- Opening Delimiter -

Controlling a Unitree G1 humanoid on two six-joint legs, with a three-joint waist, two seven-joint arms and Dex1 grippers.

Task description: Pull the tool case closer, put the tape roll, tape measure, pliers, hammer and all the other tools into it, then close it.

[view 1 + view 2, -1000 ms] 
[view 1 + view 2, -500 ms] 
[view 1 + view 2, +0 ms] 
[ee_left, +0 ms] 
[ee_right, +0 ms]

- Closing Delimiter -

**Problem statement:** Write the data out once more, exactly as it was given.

**Task output:**
Controlling a Unitree G1 humanoid on two six-joint legs, with a three-joint waist, two seven-joint arms and Dex1 grippers.

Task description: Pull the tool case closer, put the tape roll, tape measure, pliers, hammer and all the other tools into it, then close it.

[view 1 + view 2, -1000 ms] 
[view 1 + view 2, -500 ms] 
[view 1 + view 2, +0 ms] 
[ee_left, +0 ms] 
[ee_right, +0 ms]

Output for the exercise is now complete.